2005-07-28 Thread Keith M Wesolowski
On Thu, Jul 28, 2005 at 06:12:55PM -0500, Shawn Walker wrote:

 The point is if a driver exists that can be integrated, but has a
 required binary only component due to legal or other restrictions and
 that is the only way that hardware will work, then to me and many
 others it is perfectly acceptable. This binary only component could be

Obviously this is something people will disagree on.  It's pretty easy
to argue that the binary-only component isn't open in any meaningful
sense; it can't be modified and it isn't a source of information.  At
the moment, some of them are needed to do useful and important things
with OpenSolaris sources; perhaps that makes them part of OpenSolaris
- which seems to be your position; perhaps it makes them second-class
OpenSolaris adjuncts - which seems to be Roy's position (and in fact
is mine as well).  The difference seems solely semantic from where I
stand, and whatever you call them, they need to be replaced as quickly
as possible.

 a rom that has to be loaded into flash memory, special software to
 initialize a device, or perhaps a TV-Out enabler. I don't expect 3rd
 party binary-only-in-every-single-way drivers to be integrated into
 the official OpenSolaris project since they're owned by a third party.

Yep.

 However, I do expect drivers that are open except for one component or
 set of components needed to initialize the hardware or otherwise
 provide legally restricted functionality to be given the option of
 being included.

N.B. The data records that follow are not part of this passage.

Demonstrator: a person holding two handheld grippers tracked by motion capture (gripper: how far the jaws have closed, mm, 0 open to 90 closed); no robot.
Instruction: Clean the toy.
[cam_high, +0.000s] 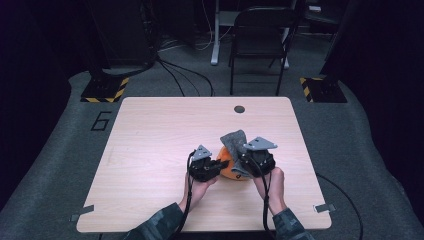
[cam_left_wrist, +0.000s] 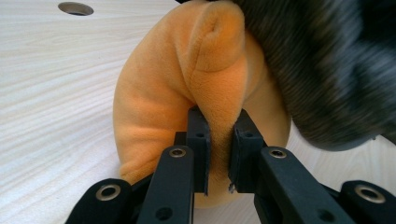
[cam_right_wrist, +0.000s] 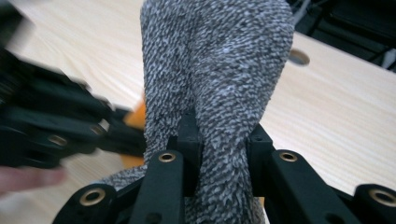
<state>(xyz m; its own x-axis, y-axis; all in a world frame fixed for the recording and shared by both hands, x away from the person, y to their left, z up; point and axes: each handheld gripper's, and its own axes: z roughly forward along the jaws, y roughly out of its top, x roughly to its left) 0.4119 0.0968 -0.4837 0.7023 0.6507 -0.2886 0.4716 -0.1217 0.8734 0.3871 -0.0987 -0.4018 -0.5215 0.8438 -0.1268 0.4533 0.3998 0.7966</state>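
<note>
Two tools working near counter (cam_high: 150, 130) center-front. Left tool (cam_high: 212, 167) pinches a fold of the orange plush (cam_left_wrist: 154, 107); plush sits at its 3 o'clock, resting on the counter. Right tool (cam_high: 255, 162) clamps the grey knit fabric (cam_right_wrist: 219, 70), which rises toward 12 o'clock from its jaws and drapes over the plush.

You are in a lab or test room. Your wooden bench (cam_high: 150, 150) stands on grey carpet with a taped number (cam_high: 101, 121), black-and-yellow striped stand feet (cam_high: 105, 91), loose cables (cam_high: 185, 75) and a folding chair (cam_high: 260, 40).
</note>
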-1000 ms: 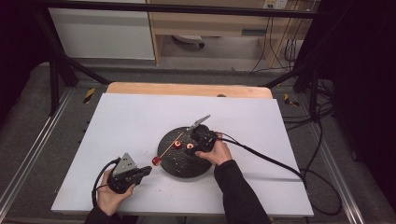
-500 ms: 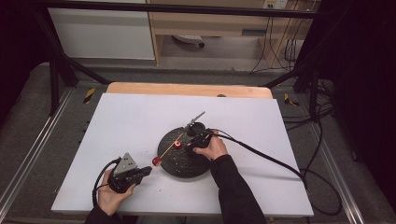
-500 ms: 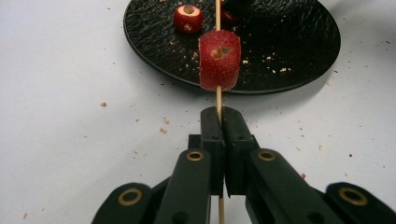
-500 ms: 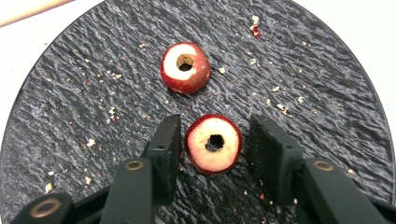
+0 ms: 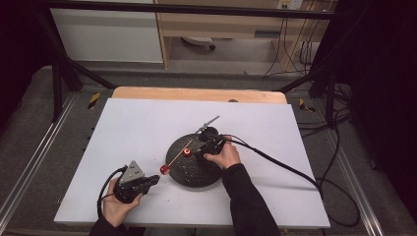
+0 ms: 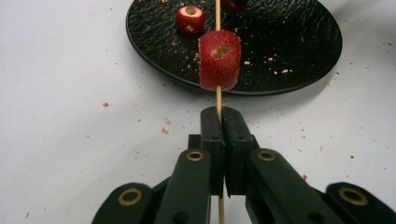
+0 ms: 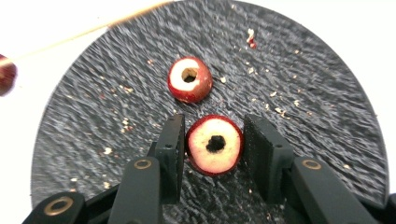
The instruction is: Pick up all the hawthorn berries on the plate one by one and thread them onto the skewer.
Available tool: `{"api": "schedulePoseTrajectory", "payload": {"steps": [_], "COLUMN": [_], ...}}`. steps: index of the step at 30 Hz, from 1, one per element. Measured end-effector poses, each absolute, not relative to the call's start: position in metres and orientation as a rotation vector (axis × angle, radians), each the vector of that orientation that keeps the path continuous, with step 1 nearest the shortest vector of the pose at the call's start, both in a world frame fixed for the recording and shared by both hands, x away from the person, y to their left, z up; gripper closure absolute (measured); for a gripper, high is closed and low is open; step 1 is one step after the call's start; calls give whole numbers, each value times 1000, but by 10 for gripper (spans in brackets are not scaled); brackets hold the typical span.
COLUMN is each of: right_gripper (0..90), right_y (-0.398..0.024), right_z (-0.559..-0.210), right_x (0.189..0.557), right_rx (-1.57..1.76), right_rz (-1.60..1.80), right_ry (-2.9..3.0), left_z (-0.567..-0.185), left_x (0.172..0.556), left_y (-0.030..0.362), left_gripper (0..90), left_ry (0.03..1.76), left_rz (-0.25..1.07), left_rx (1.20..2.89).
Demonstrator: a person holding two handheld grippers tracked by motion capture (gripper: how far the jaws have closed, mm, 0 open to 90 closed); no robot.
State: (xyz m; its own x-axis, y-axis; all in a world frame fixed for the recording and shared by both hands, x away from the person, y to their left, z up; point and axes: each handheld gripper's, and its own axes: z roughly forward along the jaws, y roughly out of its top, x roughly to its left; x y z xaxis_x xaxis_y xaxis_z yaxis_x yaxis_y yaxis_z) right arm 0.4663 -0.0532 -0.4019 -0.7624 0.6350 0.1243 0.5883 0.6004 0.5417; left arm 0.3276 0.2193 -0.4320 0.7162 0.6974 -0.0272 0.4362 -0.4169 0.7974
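Note:
My left gripper (image 6: 218, 119) is shut on a thin wooden skewer (image 6: 217, 95) that carries a red fruit piece (image 6: 219, 59) and points over the black plate (image 6: 289, 42). In the high view it (image 5: 156, 179) rests at the near left of the white board. My right gripper (image 7: 215, 122) has just been closing on a cored red fruit piece (image 7: 215, 145) lying on the plate (image 7: 303, 93), a pad against each side. A second cored piece (image 7: 189, 79) lies just beyond. From above, the right gripper (image 5: 199, 153) is over the plate (image 5: 192, 176).
A metal tool (image 5: 209, 123) lies at the plate's far edge. Crumbs dot the plate and the white board (image 5: 128, 128). The right gripper's cable (image 5: 275, 162) trails off to the right across the board. The skewer (image 5: 177, 155) slants over the plate's left side.
The right hand has shifted slightly left over the plate, and one of the two red pieces beside it is now covered by the gripper. The left hand and skewer have stayed put.

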Motion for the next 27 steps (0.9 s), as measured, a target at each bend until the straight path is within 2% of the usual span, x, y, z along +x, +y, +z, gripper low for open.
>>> {"api": "schedulePoseTrajectory", "payload": {"steps": [13, 27], "right_gripper": [608, 608], "right_y": [-87, -128], "right_z": [-382, -381], "right_x": [445, 412], "right_rx": [1156, 1280], "right_rz": [1124, 1507], "right_ry": [2609, 2334], "left_z": [-428, -420], "left_x": [326, 327], "left_y": [210, 188], "left_gripper": [882, 882], "left_ry": [848, 830], "left_rz": [400, 405], "left_rx": [2078, 2064]}}
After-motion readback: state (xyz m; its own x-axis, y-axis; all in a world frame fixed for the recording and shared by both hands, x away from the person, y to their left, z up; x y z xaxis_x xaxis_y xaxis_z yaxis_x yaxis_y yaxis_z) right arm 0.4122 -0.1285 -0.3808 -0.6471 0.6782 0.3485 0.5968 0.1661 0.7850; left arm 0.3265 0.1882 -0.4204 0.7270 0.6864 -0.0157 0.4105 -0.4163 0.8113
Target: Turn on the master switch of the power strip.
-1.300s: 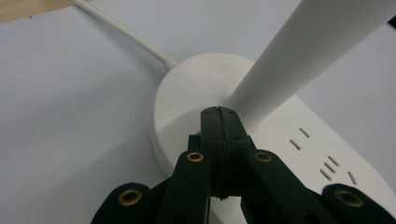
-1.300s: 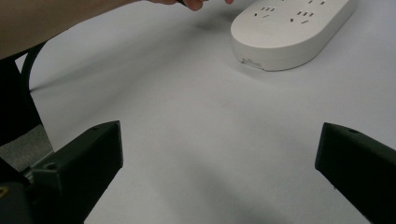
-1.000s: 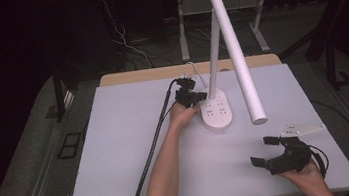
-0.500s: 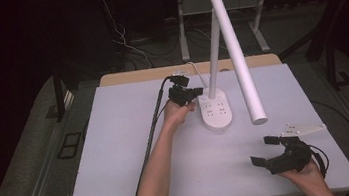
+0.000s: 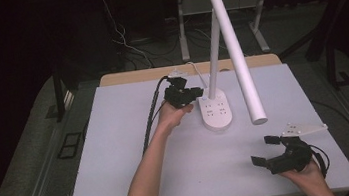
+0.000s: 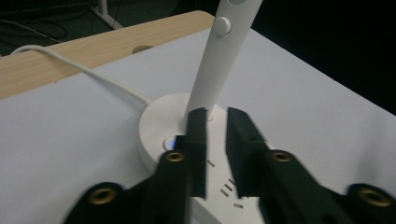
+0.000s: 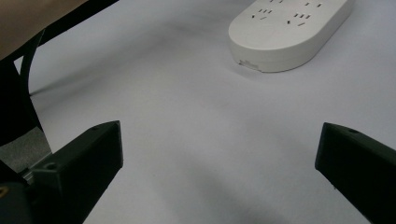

Wi-Fi drivers are one of many very good examples.

And that's something we're talking about right now.  For example, it
seems to me that firmware is fair game for delivery in binary form; I
don't likely have a compiler or assembler for it anyway and although I
might like to change it there's no real argument that it's part of the
operating system or even of the driver; it's equivalent to delivering
code in a ROM, which is part of the device.  Of course, if you wanted
to claim that your hardware's implementation is open source, you'd
need to deliver that in source form.  Anyway, I'd be thrilled -
ecstatic, really - if we could move all hardware vendors to this
position.  Far too many pretend that the address of the register you
diddle to start DMA is some kind of valuable secret.

 At the very least, it must be very easy for a user to install binary
 drivers, and not have to worry about recompiling their kernel or any
 of the other dreck that certain unnamed open source projects make
 their users go through.

And on that we all (I'd hope) agree - and this is one of the benefits
of offering a stable DDI.  Another, even more important one (to me
personally, not necessarily to Sun) is that it makes maintaining open
source drivers easier too!

-- 
Keith M Wesolowski  Sir, we're surrounded! 
Solaris Kernel Team Excellent; we can attack in any direction!